The frequent strikes in the key mining and auto sectors has curbed South Africa’s economic growth prospects while a pullback in unsecured lending has hurt consumer spending, the bank also said. The review shows that the non-banking credit providers need a closer monitoring due to the liquidity and credit risks they pose to the wider financial system. “Nearly all the services that banks provide can also be provided by shadow banks, with the main exception being, specifically in the case of South Africa, taking deposits from the public,” the central bank said in the review.
Earlier in October, Fitch Ratings said that further downward revisions to growth forecasts highlight the increasingly difficult environment the South African government is facing in its efforts to keep a balance between fiscal prudence and counter-cyclical policy, as well as the economic and social challenges the authorities will face if growth remains weak.

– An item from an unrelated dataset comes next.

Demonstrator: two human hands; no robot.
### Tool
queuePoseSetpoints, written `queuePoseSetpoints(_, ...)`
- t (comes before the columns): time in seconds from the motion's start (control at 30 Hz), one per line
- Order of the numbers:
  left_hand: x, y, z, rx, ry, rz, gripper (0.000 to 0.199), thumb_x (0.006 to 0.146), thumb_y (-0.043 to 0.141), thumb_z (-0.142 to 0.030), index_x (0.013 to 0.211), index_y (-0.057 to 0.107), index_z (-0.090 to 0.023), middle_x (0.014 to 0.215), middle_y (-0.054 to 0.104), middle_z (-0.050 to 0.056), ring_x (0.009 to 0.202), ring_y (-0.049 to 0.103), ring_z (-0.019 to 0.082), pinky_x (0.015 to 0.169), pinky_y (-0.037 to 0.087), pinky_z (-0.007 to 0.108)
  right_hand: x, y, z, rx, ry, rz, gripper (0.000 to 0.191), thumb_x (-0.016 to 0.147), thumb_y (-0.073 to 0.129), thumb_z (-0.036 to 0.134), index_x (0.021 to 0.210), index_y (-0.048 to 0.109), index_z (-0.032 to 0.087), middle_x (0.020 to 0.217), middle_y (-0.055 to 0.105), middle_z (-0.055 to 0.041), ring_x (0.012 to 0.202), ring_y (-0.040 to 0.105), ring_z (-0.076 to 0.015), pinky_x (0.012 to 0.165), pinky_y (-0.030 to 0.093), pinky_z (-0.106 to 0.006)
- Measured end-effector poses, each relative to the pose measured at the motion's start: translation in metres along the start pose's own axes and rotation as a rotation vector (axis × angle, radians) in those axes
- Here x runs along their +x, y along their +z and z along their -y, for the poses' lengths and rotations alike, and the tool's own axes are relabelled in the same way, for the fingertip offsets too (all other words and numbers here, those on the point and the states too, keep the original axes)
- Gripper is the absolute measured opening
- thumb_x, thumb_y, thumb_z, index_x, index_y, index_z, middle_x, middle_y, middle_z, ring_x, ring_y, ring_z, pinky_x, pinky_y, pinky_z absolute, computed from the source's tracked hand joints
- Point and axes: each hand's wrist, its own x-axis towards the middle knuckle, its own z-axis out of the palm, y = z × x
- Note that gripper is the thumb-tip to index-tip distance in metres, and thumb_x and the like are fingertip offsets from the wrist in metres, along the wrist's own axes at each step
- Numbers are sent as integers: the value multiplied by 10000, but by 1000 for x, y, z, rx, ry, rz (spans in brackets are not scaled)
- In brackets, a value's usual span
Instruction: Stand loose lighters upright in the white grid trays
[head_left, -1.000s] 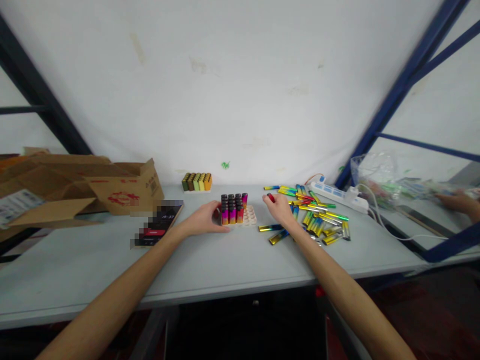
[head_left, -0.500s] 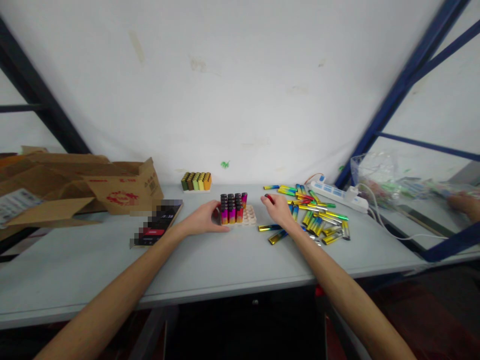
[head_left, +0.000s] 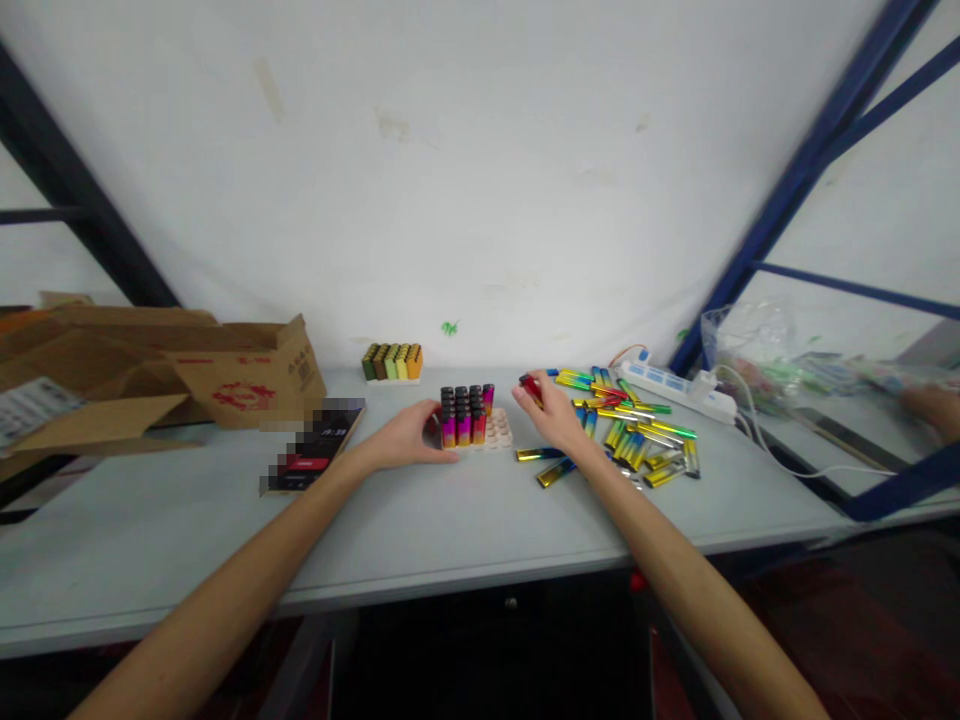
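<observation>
Several pink, purple and red lighters [head_left: 464,427] with black tops stand upright in rows in a pale tray [head_left: 501,432]; holes show at the tray's right side. Curved around the left end of the tray is my left hand [head_left: 409,436], its thumb and fingers spread against the lighters. Right of the tray, my right hand [head_left: 551,412] pinches a red lighter [head_left: 532,388] with a dark top, tilted, above the table. Yellow, blue and green metallic lighters [head_left: 637,448] lie loose in a pile beside and behind that hand.
Green, yellow and orange lighters [head_left: 394,363] stand in a block near the wall. A phone [head_left: 321,443] and open cardboard boxes [head_left: 247,385] are on the left. At right are a power strip [head_left: 679,390], its cable, a blue frame, plastic bags and another person's hand [head_left: 930,408].
My right hand has shifted slightly, and the red lighter in its fingers now shows more, tilted up. My left hand stays at the tray. The other person's hand moved a little.
</observation>
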Motion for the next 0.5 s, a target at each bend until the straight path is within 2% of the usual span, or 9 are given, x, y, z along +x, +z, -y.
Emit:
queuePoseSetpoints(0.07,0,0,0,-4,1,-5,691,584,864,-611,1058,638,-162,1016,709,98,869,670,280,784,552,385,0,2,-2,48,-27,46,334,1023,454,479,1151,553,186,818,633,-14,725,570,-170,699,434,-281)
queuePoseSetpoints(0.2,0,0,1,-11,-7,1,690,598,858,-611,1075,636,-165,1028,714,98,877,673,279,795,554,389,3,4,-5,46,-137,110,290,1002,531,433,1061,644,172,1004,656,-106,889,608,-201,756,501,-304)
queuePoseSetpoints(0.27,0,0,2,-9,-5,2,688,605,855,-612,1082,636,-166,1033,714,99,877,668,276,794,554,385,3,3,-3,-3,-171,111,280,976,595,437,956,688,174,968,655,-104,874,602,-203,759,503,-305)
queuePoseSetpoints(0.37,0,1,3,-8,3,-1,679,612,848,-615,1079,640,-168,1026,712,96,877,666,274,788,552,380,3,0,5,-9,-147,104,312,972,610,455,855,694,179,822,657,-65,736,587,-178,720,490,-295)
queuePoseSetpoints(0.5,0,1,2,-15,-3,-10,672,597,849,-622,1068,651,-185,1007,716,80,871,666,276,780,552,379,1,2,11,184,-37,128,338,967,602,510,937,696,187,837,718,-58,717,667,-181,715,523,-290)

The statement followed a government announcement that it sees its budget deficit at 4.2% in the 2013/2014 fiscal year and plans to further reduce it to 3% in two years. In February, the deficit target was 4.6% of GDP, but was later lowered due to reduced costs and the technical effects of changing how it calculates the balance.
South Africa projected a GDP growth of 2.1% in 2013 and sees it increasing to 3.5% in 2016. The nominal inflation is seen at 5.9% in 2013 and is expected to remain within the targeted 3% to 6% in the next years. In September, the inflation was 6% y/y.
Moody's, Standard and Poor's and Fitch have all downgraded the rating of South Africa in the beginning of 2013 due to concerns about the government's institutional strength and the country’s investment climate and political stability.